=== What you have to do ===
One part of the entries below is wanted: the lines from the one containing "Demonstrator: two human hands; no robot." through the one containing "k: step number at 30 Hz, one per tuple". Write those out exactly and nothing else.

-- -- --

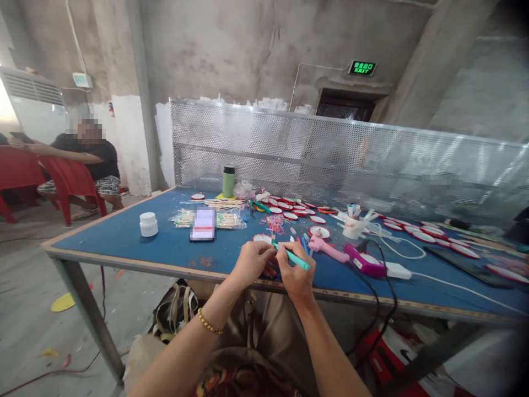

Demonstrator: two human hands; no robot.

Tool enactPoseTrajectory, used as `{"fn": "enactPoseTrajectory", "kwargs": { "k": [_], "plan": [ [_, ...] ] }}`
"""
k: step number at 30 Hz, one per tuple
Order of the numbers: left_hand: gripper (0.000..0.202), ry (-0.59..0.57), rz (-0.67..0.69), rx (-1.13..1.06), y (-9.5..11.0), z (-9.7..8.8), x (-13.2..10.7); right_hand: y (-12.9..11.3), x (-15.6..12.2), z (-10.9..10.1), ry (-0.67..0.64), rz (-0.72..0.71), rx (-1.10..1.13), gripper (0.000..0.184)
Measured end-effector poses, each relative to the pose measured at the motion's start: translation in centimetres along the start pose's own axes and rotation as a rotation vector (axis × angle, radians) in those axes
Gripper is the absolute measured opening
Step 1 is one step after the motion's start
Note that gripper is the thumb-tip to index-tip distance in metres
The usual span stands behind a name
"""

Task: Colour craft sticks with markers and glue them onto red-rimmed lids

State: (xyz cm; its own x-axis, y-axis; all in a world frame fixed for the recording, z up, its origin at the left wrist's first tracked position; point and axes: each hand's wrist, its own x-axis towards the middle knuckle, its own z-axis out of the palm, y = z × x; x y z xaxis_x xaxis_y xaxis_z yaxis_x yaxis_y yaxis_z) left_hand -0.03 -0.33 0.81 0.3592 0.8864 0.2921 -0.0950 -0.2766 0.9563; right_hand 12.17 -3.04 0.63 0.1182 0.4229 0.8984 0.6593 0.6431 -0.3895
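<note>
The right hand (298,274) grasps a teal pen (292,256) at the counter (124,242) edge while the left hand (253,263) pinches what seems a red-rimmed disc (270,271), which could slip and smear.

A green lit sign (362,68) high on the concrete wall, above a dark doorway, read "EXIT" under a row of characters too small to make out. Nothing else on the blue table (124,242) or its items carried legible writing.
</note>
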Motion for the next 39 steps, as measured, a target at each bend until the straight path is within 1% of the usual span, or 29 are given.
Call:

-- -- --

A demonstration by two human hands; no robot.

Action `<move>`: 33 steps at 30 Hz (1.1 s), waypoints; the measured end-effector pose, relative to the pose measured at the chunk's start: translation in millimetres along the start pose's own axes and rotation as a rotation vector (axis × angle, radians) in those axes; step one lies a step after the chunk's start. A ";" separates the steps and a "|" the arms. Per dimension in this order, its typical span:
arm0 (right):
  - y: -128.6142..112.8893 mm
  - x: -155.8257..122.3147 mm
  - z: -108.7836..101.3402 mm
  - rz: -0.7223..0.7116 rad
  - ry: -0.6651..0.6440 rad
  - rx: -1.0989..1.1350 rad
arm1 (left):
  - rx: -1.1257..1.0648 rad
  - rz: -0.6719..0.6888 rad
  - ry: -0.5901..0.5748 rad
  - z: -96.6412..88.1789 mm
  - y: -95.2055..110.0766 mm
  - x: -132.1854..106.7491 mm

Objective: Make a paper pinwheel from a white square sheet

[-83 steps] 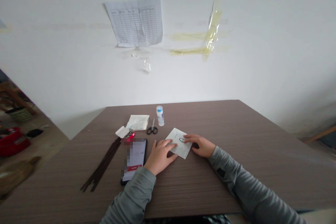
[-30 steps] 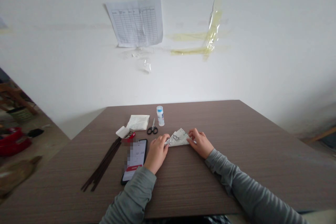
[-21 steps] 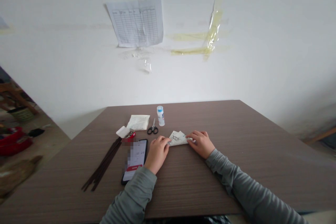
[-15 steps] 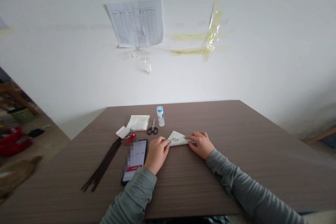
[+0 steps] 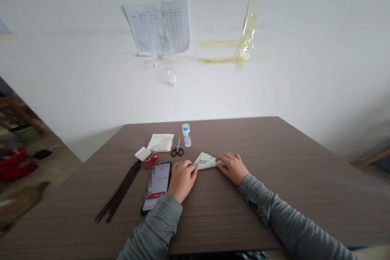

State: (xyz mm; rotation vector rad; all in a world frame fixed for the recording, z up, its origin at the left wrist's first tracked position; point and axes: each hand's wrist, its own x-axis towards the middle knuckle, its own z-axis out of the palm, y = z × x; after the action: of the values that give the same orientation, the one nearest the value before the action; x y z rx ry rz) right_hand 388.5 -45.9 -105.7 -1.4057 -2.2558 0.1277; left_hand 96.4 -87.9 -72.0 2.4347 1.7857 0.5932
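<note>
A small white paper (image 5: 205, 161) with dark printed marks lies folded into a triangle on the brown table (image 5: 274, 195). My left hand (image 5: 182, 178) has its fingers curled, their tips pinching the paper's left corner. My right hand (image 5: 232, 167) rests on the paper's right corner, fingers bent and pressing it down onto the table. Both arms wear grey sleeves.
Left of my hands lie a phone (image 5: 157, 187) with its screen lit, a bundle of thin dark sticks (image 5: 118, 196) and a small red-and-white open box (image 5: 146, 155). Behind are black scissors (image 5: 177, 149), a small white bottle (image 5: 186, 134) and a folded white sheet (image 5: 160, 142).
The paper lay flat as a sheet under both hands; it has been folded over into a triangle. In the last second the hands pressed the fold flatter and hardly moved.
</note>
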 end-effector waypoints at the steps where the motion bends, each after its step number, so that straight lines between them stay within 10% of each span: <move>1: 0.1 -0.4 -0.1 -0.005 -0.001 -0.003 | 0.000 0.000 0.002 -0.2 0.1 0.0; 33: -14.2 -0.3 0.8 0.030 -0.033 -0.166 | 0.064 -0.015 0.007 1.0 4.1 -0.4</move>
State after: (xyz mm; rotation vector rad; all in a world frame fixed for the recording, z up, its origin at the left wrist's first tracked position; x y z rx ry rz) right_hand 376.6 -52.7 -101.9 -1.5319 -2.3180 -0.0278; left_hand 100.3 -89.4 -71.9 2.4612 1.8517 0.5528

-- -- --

=== Written response ===
Demonstrator: two human hands; no robot.

Tool enactPoseTrajectory, used as `{"fn": "enactPoseTrajectory", "kwargs": { "k": [_], "plan": [ [_, ...] ] }}`
"""
k: step number at 30 Hz, one per tuple

The exercise calls for nothing further.